Ms Anis’ evidence was that during this argument Mr Babar said she could stay in the Flat for as long as she liked. Mr Babar denied this. I prefer Mr Babar’s evidence.
The discussion in October 2002
Mr Ather’s and Mr Uddin’s evidence was that in October 2002 Mr Uddin and Ms Anis went to Mr Ather’s home. This was the first time that Mr Ather had met Ms Anis. Mr Uddin said to Mr Ather that there was a dispute between Mr Babar and Ms Anis and asked Mr Ather if he would assist in trying to resolve the matter. Ms Anis asked Mr Ather to tell Mr Babar that she would vacate the Flat if Mr Babar assisted her to obtain an indefinite visa to remain in the UK. Ms Anis disputed this account. I prefer the evidence of Mr Ather and Mr Uddin.
Promissory estoppel
It follows from the foregoing that, except for one point, Ms Anis has not established the factual basis for her defence of promissory estoppel. The exception is the sponsorship declaration, in which Mr Babar undertook to the Home Office to maintain, support and accommodate Ms Anis during her stay in the UK. I did not understand counsel for Ms Anis to contend that the sponsorship declaration on its own was sufficient to found a defence of promissory estoppel. It is therefore unnecessary for me to express any view on whether that defence would have been legally well founded if the full factual basis alleged had been made out.
Deceit
It also follows that Ms Anis had not established the factual basis for her counterclaim for deceit. It is therefore unnecessary for me to express any view on whether she would have been entitled to more than nominal damages if the factual basis had been made out.
Notice
It is common ground that, absent any promissory estoppel, Ms Anis occupied the Flat as a bare licensee and that the licence was terminable upon reasonable notice. In her letter dated 27 August 2002 Ms Ramsamy gave Ms Anis 14 days’ notice to quit the Flat, but it is clear from Minister of Health v Belotti [1944] KB 298 that, even if this period was too short, the termination will have been effective provided that a reasonable time elapsed between service of the notice and commencement of the proceedings. Proceedings were commenced on 11 October 2002, 44 days after the letter dated 27 August 2002 is deemed to have been served. Mr Babar contends that this was sufficient notice, and relies upon the fact that the normal period of notice in a possession order is 28 days. Ms Anis contends that this was insufficient notice and that she should have been given a minimum of two months’ notice.

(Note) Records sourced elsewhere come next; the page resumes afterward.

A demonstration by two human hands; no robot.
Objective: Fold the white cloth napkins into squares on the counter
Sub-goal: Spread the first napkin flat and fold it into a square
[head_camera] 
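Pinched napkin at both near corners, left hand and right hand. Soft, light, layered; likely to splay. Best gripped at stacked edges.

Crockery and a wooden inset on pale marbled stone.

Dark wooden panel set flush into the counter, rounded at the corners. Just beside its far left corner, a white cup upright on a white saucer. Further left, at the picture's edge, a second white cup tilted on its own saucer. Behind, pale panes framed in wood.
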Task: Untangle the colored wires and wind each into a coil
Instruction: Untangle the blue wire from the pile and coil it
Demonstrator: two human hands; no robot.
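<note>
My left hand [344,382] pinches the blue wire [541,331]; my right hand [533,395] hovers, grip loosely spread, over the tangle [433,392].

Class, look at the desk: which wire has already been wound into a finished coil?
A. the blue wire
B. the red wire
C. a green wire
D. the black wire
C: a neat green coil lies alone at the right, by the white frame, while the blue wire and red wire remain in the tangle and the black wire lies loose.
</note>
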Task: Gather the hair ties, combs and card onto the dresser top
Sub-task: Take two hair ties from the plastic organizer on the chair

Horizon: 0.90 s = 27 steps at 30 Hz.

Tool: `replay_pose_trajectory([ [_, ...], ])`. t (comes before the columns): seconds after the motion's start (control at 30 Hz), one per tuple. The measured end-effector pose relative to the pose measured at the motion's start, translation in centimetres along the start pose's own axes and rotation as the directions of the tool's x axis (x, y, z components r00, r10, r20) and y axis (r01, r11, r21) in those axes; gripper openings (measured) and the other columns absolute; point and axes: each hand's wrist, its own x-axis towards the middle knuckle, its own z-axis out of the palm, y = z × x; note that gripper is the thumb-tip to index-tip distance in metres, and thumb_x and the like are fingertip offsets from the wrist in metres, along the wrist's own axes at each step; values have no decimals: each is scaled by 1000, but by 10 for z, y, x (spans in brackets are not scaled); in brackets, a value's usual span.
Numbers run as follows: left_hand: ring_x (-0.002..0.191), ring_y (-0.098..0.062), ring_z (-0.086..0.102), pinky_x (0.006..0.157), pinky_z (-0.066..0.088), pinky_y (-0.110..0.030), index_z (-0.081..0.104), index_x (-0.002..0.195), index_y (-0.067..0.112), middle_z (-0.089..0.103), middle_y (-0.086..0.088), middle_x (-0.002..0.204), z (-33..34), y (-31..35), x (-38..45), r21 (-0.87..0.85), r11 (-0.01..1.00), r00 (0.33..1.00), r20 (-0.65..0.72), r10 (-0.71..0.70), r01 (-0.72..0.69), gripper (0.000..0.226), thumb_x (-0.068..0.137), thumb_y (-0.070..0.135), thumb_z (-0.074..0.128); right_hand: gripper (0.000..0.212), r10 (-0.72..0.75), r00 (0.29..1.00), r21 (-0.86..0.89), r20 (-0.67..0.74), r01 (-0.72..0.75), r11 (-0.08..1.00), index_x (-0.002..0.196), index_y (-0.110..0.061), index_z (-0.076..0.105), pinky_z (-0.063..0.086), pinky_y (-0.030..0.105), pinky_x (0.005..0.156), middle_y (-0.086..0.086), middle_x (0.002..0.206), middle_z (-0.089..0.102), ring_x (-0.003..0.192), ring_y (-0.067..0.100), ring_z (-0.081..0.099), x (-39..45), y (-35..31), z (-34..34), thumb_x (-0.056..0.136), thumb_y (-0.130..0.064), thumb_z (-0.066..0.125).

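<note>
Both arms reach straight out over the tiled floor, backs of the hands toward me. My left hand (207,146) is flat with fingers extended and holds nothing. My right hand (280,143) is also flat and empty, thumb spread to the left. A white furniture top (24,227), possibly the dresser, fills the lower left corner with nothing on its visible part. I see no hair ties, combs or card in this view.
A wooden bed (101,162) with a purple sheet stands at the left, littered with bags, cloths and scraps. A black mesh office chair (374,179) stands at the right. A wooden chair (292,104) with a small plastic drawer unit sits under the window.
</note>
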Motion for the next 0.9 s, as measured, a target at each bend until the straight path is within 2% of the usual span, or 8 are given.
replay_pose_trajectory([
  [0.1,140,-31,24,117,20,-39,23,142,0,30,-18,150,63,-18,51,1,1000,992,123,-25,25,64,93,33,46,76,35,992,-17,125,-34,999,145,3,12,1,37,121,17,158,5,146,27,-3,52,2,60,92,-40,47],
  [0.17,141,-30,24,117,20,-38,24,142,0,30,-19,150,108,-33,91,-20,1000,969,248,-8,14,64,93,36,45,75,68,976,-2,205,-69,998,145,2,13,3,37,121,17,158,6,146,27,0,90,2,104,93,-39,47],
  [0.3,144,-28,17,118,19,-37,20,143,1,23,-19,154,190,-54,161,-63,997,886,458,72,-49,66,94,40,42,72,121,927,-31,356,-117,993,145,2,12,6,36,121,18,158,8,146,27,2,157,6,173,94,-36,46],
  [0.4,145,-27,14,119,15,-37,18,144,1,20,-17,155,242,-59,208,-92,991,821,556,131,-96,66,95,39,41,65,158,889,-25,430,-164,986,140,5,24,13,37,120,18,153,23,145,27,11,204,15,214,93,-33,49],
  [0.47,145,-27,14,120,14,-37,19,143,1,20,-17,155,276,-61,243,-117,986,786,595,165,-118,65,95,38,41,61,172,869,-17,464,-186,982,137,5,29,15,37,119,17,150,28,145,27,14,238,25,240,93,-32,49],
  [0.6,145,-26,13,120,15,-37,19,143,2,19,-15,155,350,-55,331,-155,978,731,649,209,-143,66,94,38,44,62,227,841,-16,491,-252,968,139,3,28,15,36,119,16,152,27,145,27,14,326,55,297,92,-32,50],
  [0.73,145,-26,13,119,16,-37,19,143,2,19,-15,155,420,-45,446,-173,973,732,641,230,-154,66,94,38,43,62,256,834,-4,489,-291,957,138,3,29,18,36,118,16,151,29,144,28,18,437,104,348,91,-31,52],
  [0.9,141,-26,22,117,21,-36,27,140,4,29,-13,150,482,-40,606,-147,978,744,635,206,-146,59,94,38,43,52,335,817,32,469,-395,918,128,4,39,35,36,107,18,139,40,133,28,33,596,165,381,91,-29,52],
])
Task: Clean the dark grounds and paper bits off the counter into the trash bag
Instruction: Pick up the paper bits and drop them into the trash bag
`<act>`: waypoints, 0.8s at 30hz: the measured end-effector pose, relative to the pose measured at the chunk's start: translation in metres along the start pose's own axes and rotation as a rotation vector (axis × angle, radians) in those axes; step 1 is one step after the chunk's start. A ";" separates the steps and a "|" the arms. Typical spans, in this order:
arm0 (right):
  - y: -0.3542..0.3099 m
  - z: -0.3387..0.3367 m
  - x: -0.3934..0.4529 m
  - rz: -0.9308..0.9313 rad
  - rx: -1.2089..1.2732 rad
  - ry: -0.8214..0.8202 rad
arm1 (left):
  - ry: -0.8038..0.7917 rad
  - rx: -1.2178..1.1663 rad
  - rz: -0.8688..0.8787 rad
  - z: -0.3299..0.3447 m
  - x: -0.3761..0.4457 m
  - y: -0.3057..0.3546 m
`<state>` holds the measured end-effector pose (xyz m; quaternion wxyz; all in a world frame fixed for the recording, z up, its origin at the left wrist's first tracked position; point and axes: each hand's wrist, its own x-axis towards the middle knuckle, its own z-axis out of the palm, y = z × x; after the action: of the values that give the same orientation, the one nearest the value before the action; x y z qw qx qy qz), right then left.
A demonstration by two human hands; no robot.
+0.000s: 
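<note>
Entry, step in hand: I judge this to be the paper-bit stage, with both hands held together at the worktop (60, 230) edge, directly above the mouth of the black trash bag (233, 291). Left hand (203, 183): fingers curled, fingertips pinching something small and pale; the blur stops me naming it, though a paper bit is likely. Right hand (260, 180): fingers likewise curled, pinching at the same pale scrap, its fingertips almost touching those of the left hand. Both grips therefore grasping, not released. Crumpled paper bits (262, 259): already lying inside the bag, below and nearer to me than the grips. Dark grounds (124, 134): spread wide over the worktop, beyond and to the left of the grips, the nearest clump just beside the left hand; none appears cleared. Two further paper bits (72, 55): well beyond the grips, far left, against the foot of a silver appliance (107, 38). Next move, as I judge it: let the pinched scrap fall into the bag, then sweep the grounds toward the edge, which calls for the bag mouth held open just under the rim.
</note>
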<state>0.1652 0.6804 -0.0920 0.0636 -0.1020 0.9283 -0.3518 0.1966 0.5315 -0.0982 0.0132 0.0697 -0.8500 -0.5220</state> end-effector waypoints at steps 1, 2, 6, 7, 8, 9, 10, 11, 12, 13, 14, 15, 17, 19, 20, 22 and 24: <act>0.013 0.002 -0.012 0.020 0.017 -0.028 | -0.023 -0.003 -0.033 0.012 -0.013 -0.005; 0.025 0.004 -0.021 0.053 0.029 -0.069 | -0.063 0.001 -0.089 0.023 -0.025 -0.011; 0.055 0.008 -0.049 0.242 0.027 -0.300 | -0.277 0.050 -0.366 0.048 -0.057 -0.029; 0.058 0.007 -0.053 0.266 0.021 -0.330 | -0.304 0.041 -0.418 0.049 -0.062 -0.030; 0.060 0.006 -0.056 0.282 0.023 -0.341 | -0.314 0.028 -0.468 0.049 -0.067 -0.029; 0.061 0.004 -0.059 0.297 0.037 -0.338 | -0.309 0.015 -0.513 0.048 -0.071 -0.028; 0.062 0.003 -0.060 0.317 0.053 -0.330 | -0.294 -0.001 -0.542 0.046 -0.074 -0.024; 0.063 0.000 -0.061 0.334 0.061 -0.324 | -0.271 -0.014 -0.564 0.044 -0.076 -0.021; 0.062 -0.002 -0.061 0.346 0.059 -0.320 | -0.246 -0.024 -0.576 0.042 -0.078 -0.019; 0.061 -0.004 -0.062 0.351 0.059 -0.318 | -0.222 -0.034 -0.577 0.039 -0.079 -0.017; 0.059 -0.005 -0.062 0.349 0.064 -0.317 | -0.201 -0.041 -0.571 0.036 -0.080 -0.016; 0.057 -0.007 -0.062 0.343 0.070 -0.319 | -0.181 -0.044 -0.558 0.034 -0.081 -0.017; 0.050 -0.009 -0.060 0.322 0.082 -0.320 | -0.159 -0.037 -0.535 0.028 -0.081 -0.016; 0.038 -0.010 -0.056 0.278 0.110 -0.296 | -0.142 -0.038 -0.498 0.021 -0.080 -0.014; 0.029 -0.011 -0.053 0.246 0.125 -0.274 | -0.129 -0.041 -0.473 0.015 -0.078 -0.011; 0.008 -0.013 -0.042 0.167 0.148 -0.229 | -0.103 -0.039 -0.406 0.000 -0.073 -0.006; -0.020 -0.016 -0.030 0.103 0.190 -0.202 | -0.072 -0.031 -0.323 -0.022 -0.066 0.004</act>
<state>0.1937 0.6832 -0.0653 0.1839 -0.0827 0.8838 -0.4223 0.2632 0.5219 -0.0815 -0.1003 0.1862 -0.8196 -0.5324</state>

It appears from Minister of Health v Belotti that the key question is whether the period in question is sufficient for a person in the circumstances of Ms Anis to find other accommodation. I bear in mind that Ms Anis was to some extent a stranger in this country, but there is no evidence that Ms Anis was in financial difficulties or had no one to turn to for assistance, even assuming that Mr Babar would not have assisted her (although I believe that he would have). On the contrary, she was in employment and had a bank account. Furthermore, at around this time she was able to turn to Mr Uddin for advice, and he recommended that she consult solicitors, which she did. There is no evidence that she made any effort to find alternative accommodation. The reason why Ms Anis did not move out of the Flat was not because she could not find (or afford) alternative accommodation, but because she wanted to remain in the Flat and use her occupation of it as a bargaining counter in trying to persuade Mr Babar to support her application for leave to remain in the UK. In my judgment the period which elapsed between the arrival of the letter dated 27 August 2002 and the commencement of proceedings was sufficient for Ms Anis to have found alternative accommodation had she been minded to do so.
Conclusion
The claim succeeds and the counterclaim is dismissed. I will hear counsel as to the order to be made in the light of this judgment if it cannot be agreed.